Micronesian women's rights activist

Christina Stinnett (known as "Kiki") is a Micronesian women's rights activist and businesswoman, who was the President of Chuuk Women's Council (CWC), which overlooks more than 60 women's organisations within Chuuk State in the Federated States of Micronesia.

== Career ==
Stinnett established the first travel agency, Truk Travel Unlimited, in the state in March 1984 and owns the Truk Stop Hotel, along with the restaurant at Truk Lagoon Dive Center. The Chuuk Women's Council (CWC) was established in the late 1980s and attempts to educate and empower women on various women topics such as leadership, education and health, and preservation of culture.

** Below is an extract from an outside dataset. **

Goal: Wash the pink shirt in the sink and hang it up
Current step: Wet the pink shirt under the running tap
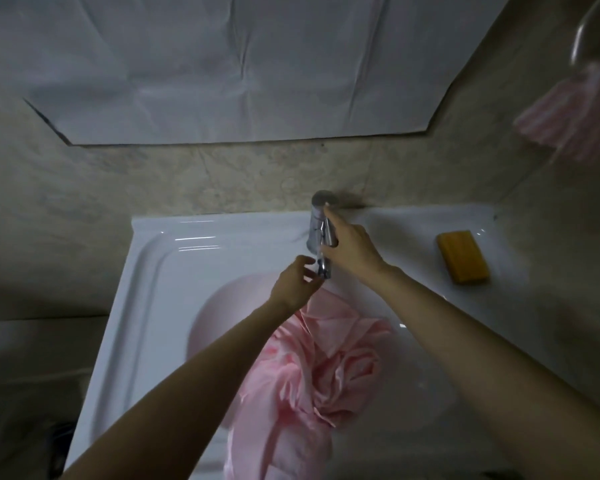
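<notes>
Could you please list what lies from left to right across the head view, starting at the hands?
Left hand → right hand, on the faucet → yellow soap bar → pink striped cloth.

Single view: head-worn wide-angle camera, above sink (146, 306), facing forward and steeply down toward wall (84, 188). Near: forearms enter from bottom edge, left hand (293, 284) and right hand (352, 252) meet at faucet (317, 216) near frame centre. Edges bowed, dim. Upper-right corner blurred, possibly lens distortion.
</notes>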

Stinnett is President of the CWC. She also sits on the board of the Chuuk Conservation Society, Chuuk State Board of Education, and FSM Women in Business Network, of which she is the Vice President of their alliance of NGOs. In October 2014, Stinnett was one of around 300 people invited to attend the 3rd FSM Women's Conference in Kolonia, Pohnpei.

In 2011, Stinnett was named of the US State Department's 100 Women in their 100 Years/100 Women Campaign to commemorate the 100th Anniversary of International Women's Day. She has also been named one of Pacific Community's "70 Inspiring Pacific Women".